They are typically temporary dwellings, but may also be used as auxiliary buildings, as with the summer shades erected next to the earth lodges of the Navajo. Their varied shapes derive from whatever trees, bushes and plants are currently available: they may be half domes of twigs, horizontal wooden structures standing on legs or half-cylinders covered in bark. Australia is home to the widest range of shelters, including ones which have elevated floors and stand on stilts, and even “two-story” shelters.
Example: –

Small house (materials: wood and plants)
In hot, dry regions it is not worth building small houses, as their relatively large surface area means that they heat up too quickly. If they are built, it may be due to exceptionally favourable conditions, as is the case with the large bodies of water near Mudhifs. Even the more favourable surroundings are not enough in themselves, as due to the intense sunlight these houses have to be built with high ceilings and good ventilation.
Example: Mudhif  

Tower (materials: single substitution)
In none of the various climate zones is it an obvious choice to build and live in towers. These structures are not built due to environmental factors or the building materials available, but almost always as a result of tribal and clan conflicts, as is the case, for example, with the ‘Asir house. The task is to make these fortresses, which often also contain animals, habitable.

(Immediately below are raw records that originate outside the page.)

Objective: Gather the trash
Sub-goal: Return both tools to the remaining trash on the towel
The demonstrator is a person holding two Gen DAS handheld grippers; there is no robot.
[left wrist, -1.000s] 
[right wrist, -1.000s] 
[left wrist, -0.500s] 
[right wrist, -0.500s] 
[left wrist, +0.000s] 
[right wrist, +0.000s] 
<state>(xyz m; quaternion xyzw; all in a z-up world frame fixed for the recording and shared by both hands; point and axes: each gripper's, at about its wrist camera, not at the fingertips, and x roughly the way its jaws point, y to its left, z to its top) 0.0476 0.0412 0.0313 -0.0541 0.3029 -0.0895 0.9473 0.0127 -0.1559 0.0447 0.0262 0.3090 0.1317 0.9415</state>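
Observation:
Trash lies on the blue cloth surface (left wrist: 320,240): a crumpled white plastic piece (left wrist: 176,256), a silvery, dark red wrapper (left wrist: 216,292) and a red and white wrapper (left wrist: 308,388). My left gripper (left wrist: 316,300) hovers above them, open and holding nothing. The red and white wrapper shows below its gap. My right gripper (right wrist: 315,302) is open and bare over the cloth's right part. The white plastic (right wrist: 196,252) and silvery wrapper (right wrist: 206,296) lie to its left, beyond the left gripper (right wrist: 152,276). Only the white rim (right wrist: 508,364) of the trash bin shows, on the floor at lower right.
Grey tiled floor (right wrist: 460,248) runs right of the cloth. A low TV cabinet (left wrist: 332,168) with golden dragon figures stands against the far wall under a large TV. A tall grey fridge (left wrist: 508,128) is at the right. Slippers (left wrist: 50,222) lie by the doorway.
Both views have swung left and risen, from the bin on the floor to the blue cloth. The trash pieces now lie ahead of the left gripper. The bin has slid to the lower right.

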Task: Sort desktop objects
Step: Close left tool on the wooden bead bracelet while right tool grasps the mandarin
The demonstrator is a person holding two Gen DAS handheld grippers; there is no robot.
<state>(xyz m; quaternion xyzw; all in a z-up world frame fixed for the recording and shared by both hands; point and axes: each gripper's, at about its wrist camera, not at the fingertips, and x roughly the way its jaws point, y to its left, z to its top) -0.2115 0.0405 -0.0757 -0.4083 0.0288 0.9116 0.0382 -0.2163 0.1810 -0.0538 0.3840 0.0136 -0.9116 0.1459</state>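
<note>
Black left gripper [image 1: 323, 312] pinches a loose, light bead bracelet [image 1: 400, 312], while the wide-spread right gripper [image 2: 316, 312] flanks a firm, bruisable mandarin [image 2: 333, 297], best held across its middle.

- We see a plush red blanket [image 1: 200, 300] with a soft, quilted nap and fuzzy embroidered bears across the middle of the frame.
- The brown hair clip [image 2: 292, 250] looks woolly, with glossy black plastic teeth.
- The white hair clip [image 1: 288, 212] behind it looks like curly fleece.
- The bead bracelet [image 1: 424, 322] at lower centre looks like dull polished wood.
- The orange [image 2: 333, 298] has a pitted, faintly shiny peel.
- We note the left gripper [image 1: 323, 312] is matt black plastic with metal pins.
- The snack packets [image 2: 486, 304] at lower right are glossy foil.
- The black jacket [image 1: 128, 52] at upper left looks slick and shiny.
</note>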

To this end, the shepherds build thick, high walls with high heat capacity, try to ensure that there is enough cross-ventilation between levels, but even so the inhabitants are sometimes forced to spend the night on the roof terrace of the building, where temperatures are the most tolerable.
Example: ‘Asir house

Matmata pit house
© Patrick / source: flickr.com

Transitional areas of temperate climate zones

Most of the United States of America
Patagonia and the Pampas
The Atlas Mountains, large areas of Europe, Asia Minor, large areas of Siberia, East China
The south of Australia and New Zealand

The regions which are between deserts and temperate climate zones do not precisely match the borders of the biomes, since, as well as steppes and Mediterranean areas. There are also regions that were originally forested but which were transformed by agriculture centuries ago. The means of subsistence are also varied, with arable farming typical of the areas near the forests, while animal husbandry is more common closer to the deserts.

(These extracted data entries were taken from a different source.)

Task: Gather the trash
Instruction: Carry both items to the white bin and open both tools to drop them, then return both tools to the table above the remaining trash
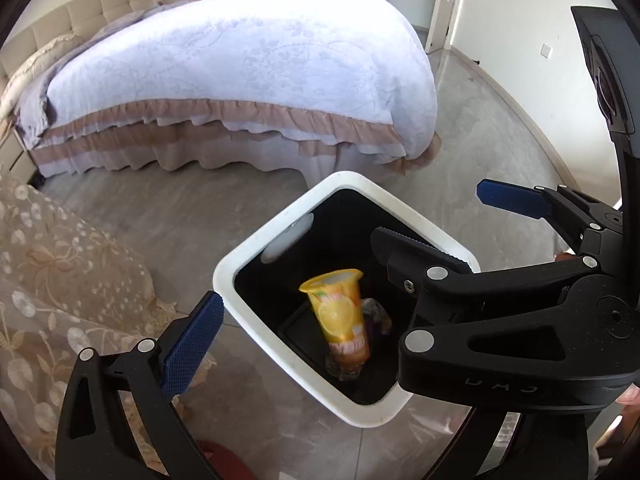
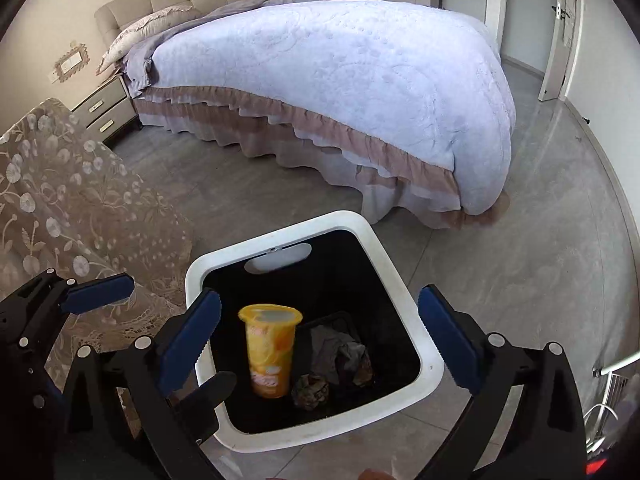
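Note:
A white-rimmed bin [image 1: 348,180] with a black inside stands on the grey floor below both grippers. In it a yellow drink cup [image 1: 340,312] stands roughly upright and looks blurred. Crumpled wrappers [image 2: 340,356] lie on the bin's bottom beside the cup [image 2: 272,352]. My left gripper [image 1: 320,312] is open over the bin with nothing between its jaws. Only its left pad [image 1: 192,344] shows; the right gripper's body hides the other side. My right gripper [image 2: 320,300] is wide open above the bin mouth [image 2: 280,224], and its blue pads [image 2: 448,344] touch nothing.
A bed [image 2: 340,80] with a pale quilt and a pink frill fills the far side. Lace-covered furniture [image 2: 72,200] stands close on the left, with a nightstand [image 2: 108,112] behind it. A door [image 2: 560,40] stands open at the back right, and a white rack [image 2: 608,392] stands at the right edge.

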Motion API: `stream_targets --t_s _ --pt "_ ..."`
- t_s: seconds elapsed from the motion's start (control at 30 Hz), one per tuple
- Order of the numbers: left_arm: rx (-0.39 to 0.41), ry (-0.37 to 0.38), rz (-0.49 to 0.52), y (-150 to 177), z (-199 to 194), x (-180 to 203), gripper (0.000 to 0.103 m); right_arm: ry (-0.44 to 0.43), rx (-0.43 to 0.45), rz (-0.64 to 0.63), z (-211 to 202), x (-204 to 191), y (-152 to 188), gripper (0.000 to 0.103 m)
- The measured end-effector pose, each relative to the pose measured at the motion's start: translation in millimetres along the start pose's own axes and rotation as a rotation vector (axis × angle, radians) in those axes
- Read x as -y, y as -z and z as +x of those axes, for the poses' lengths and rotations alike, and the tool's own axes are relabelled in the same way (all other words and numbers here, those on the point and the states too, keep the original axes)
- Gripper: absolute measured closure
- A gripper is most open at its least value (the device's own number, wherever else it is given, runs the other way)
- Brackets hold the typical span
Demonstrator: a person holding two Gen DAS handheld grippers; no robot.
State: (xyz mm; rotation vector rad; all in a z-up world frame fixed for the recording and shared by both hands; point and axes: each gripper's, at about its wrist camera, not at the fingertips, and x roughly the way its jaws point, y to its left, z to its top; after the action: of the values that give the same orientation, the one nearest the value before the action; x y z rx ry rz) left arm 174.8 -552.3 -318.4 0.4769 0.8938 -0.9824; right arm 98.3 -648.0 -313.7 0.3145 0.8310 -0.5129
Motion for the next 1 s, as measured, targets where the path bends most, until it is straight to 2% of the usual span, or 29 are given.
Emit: stream_targets --t_s 0.3,0.67,1.0 --pt "0.081 -0.039 -0.054 -6 -39 -16 0.005 0.001 0.109 -0.026 -39 -11 -13 0.005" --pt "0.263 -0.179 -0.128 6 -149 -27 0.005 -0.094 0.299 -0.091 -127 -52 -29 0.005" --pt "0.377 -0.306 -0.201 27 -233 -38 0.005 -0.192 0.453 -0.175 -197 -108 -35 0.005"
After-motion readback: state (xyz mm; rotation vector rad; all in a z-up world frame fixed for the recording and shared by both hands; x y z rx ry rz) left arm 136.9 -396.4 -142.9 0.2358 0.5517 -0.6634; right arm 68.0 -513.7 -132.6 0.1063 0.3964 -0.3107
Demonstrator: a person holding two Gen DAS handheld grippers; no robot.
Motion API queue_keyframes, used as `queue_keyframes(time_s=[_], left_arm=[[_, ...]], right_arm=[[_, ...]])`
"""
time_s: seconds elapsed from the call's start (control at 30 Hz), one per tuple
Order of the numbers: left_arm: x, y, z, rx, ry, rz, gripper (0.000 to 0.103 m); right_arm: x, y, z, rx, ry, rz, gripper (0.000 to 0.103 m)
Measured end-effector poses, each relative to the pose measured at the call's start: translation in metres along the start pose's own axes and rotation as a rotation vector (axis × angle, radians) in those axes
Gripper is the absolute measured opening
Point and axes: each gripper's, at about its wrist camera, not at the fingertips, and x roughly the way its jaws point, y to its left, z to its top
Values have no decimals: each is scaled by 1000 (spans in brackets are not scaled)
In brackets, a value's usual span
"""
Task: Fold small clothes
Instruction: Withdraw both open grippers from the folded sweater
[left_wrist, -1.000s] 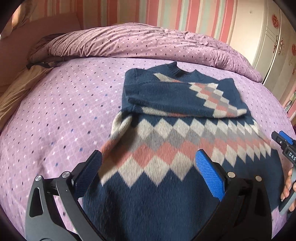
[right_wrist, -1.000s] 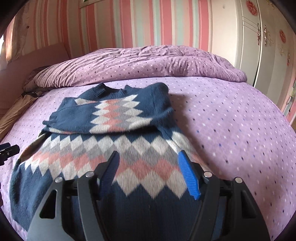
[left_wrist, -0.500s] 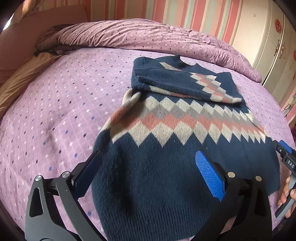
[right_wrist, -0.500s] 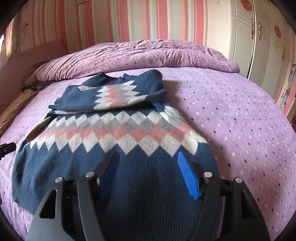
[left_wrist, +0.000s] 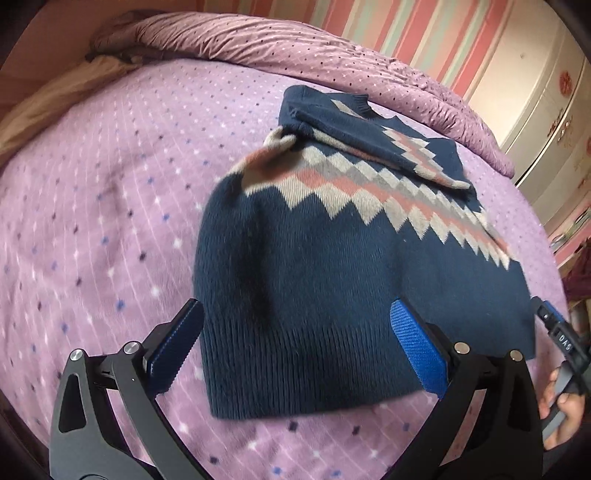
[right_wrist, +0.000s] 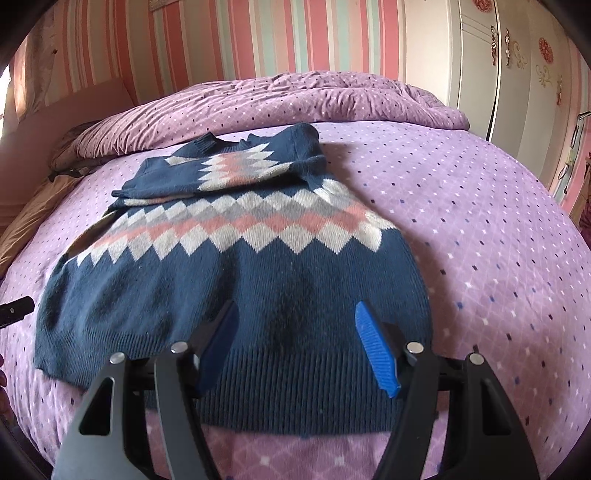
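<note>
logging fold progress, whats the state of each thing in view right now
sweater: flat on the bed, sleeves folded across the chest, hem not yet folded
left gripper: open, holding nothing
right gripper: open, holding nothing
duvet: bunched at the far end

only readable bit i can find is "das" in white caps, printed on the black body of the right gripper (left_wrist: 565, 338) where it pokes into the left wrist view at the right edge. looks like the word carries on past that, but the rest is cut off by a hand (left_wrist: 563, 413) and the frame edge, so can't tell. nothing else has any lettering, numbers or labels on it.
</note>
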Motion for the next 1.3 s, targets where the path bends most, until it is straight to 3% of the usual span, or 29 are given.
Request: queue_keyframes(time_s=[0.1,0.17,0.6,0.97,1.13,1.3], left_arm=[[-5,6,-9,-25,2,-8,100],[-8,11,-15,-41,-2,-10,100],[-4,42,-45,-138,43,-39,100],[1,42,-69,-211,52,-126,99],[7,45,-74,-213,42,-159,74],[8,47,-74,-221,37,-152,73]], right_arm=[[-10,0,-5,-1,-3,0,68],[-18,-3,-8,5,-12,-7,78],[-43,-12,-17,25,-31,-23,79],[-49,-12,-23,-1,-27,-33,79],[-49,-16,-27,-15,-17,-45,78],[-45,-20,-27,-2,-8,-42,79]])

There is a great variety of weather conditions in these areas, and the houses here protect their inhabitants from cold, heat, rain and snow. The materials used for building are also diverse: large amounts of wood are used in the parts closest to the forests while over large parts of these transitional regions the walls are made of stone, cob and adobe, and in the driest regions houses are built entirely of stone or adobe due to the lack of useable timber.

The houses also differ in their shape and form. The most common type in Europe and North America is the small house, but huts and large houses also occur, and in different parts of the world, almost all the forms of houses can be found.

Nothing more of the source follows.